We had apparently missed most of the fireflies by a couple of weeks, but walking the grounds in early evening at Janelia was rewarded with more than a few of the glow bugs as the sun set, reminding me of my childhood in Texas.  Those fireflies we used to catch as kids were I’d like to think, the kernel of wonder that eventually inspired me to want to study biology.  We’d catch those fireflies in Mason jars and hold them while sitting under the Old Man, a huge old oak tree as the sun went down.  We’d argue with each other with the same fascination that ancient humans must have about just how they made that light.  Of course as 12 year olds back in 1982 on the edge of Ft. Worth, we certainly had no idea what luciferase was, but when the gene for luciferase was cloned in 1985 by Marlene DeLuca, there was a news blurb on it up at the medical laboratory building where my parents worked with some commentary about how it might be a new tool for biological research.  I did not understand it fully then, but it was an explanation that summarized her work into the basics of just how the fireflies made that magic light using ATP, O2 and luciferin.

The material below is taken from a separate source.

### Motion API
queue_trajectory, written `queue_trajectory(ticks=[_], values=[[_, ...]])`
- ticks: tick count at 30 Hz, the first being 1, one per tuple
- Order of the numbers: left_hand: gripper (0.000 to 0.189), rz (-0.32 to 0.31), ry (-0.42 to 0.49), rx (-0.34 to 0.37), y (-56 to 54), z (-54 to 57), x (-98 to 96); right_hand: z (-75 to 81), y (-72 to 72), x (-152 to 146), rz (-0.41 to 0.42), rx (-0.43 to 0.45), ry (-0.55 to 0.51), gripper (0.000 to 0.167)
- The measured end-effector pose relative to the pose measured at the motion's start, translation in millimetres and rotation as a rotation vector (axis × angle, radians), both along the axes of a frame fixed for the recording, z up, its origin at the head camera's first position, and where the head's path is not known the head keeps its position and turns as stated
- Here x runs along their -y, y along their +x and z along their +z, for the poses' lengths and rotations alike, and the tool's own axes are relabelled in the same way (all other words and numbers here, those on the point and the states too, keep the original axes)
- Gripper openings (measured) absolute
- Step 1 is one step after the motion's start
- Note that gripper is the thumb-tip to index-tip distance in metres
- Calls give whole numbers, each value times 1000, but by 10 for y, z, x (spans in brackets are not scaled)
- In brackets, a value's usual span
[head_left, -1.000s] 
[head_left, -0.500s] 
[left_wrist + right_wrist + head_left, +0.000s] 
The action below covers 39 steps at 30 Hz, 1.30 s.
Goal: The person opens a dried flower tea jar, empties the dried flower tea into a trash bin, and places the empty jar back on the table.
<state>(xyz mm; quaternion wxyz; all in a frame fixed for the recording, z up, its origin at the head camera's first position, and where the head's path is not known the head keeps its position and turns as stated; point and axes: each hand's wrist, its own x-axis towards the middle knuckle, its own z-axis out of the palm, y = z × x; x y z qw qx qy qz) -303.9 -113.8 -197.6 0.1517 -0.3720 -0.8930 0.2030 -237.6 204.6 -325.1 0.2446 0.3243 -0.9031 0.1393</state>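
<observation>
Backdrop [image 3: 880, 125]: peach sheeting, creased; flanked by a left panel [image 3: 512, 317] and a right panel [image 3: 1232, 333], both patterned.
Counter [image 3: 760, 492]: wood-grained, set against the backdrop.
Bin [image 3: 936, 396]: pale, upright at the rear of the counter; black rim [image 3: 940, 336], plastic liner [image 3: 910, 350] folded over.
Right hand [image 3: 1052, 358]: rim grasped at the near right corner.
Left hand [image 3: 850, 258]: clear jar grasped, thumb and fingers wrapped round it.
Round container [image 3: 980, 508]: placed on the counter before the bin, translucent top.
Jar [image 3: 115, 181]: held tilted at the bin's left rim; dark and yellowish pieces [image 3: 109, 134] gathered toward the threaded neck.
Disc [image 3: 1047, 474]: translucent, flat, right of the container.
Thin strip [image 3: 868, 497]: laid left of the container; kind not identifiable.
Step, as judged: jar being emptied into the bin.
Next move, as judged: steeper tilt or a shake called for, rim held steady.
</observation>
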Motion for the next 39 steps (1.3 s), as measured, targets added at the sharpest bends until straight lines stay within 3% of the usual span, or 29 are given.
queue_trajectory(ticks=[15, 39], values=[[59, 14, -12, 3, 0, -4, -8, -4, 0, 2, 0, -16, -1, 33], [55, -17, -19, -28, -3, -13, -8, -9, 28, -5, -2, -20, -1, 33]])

Unfortunately, Dr. DeLuca just two years later died in 1987.  She was far too young, but the work she did on luciferase was some of the most amazing basic research that helped to not only explain how one form of bioluminescence worked, but also provided a set of tools for future biologists to continue exploring very different biological questions using tools based on Dr. DeLucas work years earlier.

This kind of research into basic science questions and the creation of new biological tools to investigate wide reaching questions in biology is the spirit of work that happens at Janelia.  It is an amazing place that I’ve written about before and one that is helping to advance our understanding of biology and biomedicine.  It is easy to get trapped into thinking that translational biomedicine and research that is immediately directed at solving human disease is the only important kind of research we should be funding.  But as has happened again and again, it is the basic research like the early transgenic research by Mario Capecchi that helps us to get the big insight into how biology works and more often than not, it is the basic research that gives us the tools we use to develop the translational medicine that does lead to therapies and cures for disease and pathology.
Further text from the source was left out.